→ **YOUR GOAL**:
Repeat everything in the listing exactly, except for the images.
=== Section Start ===
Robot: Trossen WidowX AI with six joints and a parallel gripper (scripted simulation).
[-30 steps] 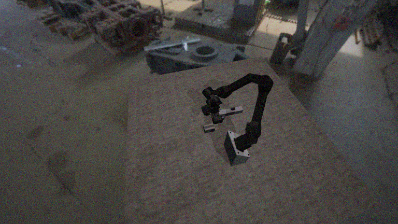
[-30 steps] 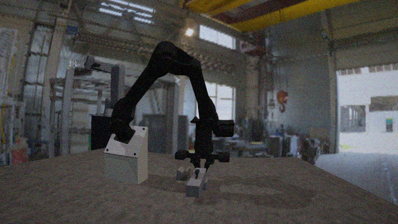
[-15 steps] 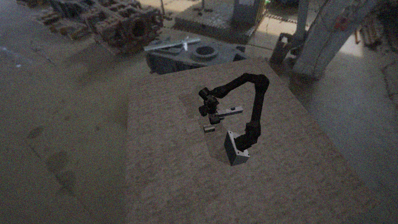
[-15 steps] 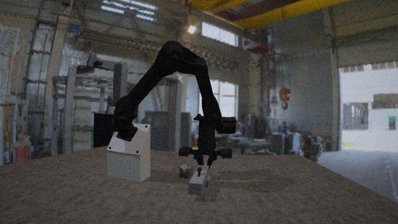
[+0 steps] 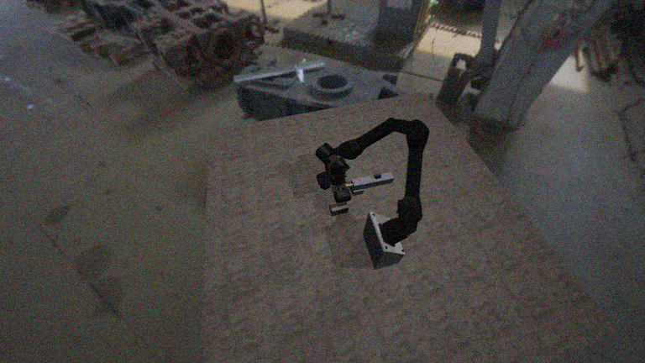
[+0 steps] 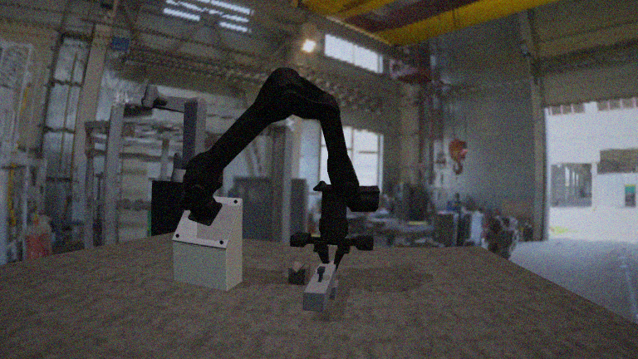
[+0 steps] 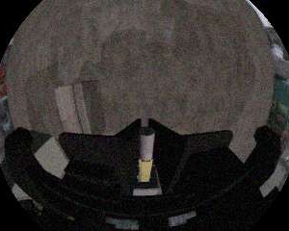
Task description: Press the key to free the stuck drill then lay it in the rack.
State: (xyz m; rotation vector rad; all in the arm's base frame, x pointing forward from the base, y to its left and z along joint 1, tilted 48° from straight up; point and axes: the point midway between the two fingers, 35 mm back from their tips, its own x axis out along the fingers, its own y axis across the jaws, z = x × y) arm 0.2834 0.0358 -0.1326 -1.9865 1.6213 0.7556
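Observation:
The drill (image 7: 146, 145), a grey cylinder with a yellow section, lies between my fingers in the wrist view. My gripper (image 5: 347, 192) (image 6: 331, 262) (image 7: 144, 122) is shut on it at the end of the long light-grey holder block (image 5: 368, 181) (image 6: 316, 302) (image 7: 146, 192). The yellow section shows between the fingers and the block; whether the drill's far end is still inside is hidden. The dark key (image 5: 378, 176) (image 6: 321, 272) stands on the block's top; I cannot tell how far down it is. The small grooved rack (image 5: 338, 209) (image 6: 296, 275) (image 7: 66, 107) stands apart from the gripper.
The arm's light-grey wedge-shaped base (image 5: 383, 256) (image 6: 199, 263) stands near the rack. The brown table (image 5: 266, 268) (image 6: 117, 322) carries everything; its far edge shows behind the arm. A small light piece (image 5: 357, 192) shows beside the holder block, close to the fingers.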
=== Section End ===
→ **SOLUTION TO THE EXERCISE**:
Robot: Trossen WidowX AI with six joints and a parallel gripper (scripted simulation).
[-30 steps] 
[-30 steps] 
[-15 steps] 
[-15 steps] 
[+0 steps] 
[+0 steps] 
[+0 steps] 
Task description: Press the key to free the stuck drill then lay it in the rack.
State: (xyz m; rotation vector rad; all in the arm's base frame, x pointing forward from the base, y to its left and z along joint 1, tilted 48° from straight up; point and axes: the point midway between the two fingers, 35 mm back from their tips, its own x axis out along the fingers, its own y axis across the jaws, z = x × y) arm 0.2834 0.0358 -0.1326 -1.9865 1.6213 0.7556
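Observation:
The drill (image 7: 146, 145), a grey cylinder with a yellow section, lies between my fingers in the wrist view. My gripper (image 5: 347, 192) (image 6: 331, 262) (image 7: 144, 122) is shut on it at the end of the long light-grey holder block (image 5: 368, 181) (image 6: 316, 302) (image 7: 146, 192). The yellow section shows between the fingers and the block; whether the drill's far end is still inside is hidden. The dark key (image 5: 378, 176) (image 6: 321, 272) stands on the block's top; I cannot tell how far down it is. The small grooved rack (image 5: 338, 209) (image 6: 296, 275) (image 7: 66, 107) stands apart from the gripper.
The arm's light-grey wedge-shaped base (image 5: 383, 256) (image 6: 199, 263) stands near the rack. The brown table (image 5: 266, 268) (image 6: 117, 322) carries everything; its far edge shows behind the arm. A small light piece (image 5: 357, 192) shows beside the holder block, close to the fingers.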

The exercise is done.